> **WHAT YOU HAVE TO DO**
Repeat the data. Keep each line identical.

> **RAW DATA**

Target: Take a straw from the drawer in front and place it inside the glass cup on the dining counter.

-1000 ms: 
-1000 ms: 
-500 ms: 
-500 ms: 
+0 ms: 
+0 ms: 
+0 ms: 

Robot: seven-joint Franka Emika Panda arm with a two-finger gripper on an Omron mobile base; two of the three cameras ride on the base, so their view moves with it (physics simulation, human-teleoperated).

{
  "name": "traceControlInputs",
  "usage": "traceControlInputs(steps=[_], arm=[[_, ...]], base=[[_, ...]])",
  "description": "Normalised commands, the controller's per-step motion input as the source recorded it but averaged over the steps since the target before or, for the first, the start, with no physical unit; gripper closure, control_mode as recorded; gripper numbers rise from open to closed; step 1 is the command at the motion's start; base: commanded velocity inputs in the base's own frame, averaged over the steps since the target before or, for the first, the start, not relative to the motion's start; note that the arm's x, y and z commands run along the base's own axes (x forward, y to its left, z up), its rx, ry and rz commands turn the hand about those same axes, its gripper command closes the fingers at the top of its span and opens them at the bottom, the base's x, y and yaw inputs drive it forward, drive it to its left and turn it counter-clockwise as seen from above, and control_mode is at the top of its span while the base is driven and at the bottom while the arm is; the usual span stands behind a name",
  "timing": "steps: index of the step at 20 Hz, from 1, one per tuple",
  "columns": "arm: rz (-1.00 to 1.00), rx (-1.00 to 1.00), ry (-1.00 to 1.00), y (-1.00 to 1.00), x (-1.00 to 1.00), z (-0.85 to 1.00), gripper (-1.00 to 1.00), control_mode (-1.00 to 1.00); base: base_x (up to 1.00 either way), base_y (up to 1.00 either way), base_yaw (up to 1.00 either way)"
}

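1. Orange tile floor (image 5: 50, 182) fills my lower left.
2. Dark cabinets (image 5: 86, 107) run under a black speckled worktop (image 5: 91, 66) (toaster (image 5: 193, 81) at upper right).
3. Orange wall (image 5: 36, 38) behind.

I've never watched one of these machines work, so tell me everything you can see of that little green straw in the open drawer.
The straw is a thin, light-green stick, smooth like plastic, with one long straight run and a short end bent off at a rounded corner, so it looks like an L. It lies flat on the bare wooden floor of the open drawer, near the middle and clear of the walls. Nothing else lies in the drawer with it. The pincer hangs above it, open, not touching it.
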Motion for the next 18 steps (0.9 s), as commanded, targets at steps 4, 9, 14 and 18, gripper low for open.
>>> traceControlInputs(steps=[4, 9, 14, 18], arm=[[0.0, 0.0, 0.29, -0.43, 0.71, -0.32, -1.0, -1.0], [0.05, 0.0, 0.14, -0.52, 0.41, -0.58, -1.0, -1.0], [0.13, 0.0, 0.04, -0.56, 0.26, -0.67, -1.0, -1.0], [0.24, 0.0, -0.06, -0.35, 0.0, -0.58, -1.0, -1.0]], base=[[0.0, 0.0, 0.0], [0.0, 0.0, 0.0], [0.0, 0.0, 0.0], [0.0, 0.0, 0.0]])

> **TASK ANSWER**
Target: Take a straw from the drawer in front and place it inside the glass cup on the dining counter.

-1000 ms: 
-1000 ms: 
-500 ms: 
-500 ms: 
+0 ms: 
+0 ms: 
+0 ms: 

Robot: seven-joint Franka Emika Panda arm with a two-finger gripper on an Omron mobile base; two of the three cameras ride on the base, so their view moves with it (physics simulation, human-teleoperated).

{
  "name": "traceControlInputs",
  "usage": "traceControlInputs(steps=[_], arm=[[_, ...]], base=[[_, ...]])",
  "description": "Normalised commands, the controller's per-step motion input as the source recorded it but averaged over the steps since the target before or, for the first, the start, with no physical unit; gripper closure, control_mode as recorded; gripper numbers rise from open to closed; step 1 is the command at the motion's start; base: commanded velocity inputs in the base's own frame, averaged over the steps since the target before or, for the first, the start, not relative to the motion's start; note that the arm's x, y and z commands run along the base's own axes (x forward, y to its left, z up), its rx, ry and rz commands turn the hand about those same axes, its gripper command closes the fingers at the top of its span and opens them at the bottom, the base's x, y and yaw inputs drive it forward, drive it to its left and turn it counter-clockwise as seen from above, and control_mode is at the top of its span while the base is driven and at the bottom while the arm is; the usual span stands behind a name",
  "timing": "steps: index of the step at 20 Hz, from 1, one per tuple",
  "columns": "arm: rz (-1.00 to 1.00), rx (-1.00 to 1.00), ry (-1.00 to 1.00), y (-1.00 to 1.00), x (-1.00 to 1.00), z (-0.85 to 1.00), gripper (-1.00 to 1.00), control_mode (-1.00 to 1.00); base: base_x (up to 1.00 either way), base_y (up to 1.00 either way), base_yaw (up to 1.00 either way)"
}

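1. Orange tile floor (image 5: 50, 182) fills my lower left.
2. Dark cabinets (image 5: 86, 107) run under a black speckled worktop (image 5: 91, 66) (toaster (image 5: 193, 81) at upper right).
3. Orange wall (image 5: 36, 38) behind.

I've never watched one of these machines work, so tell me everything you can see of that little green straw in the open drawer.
The straw is a thin, light-green stick, smooth like plastic, with one long straight run and a short end bent off at a rounded corner, so it looks like an L. It lies flat on the bare wooden floor of the open drawer, near the middle and clear of the walls. Nothing else lies in the drawer with it. The pincer hangs above it, open, not touching it.
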Motion for the next 18 steps (0.9 s), as commanded, targets at steps 4, 9, 14 and 18, gripper low for open.
>>> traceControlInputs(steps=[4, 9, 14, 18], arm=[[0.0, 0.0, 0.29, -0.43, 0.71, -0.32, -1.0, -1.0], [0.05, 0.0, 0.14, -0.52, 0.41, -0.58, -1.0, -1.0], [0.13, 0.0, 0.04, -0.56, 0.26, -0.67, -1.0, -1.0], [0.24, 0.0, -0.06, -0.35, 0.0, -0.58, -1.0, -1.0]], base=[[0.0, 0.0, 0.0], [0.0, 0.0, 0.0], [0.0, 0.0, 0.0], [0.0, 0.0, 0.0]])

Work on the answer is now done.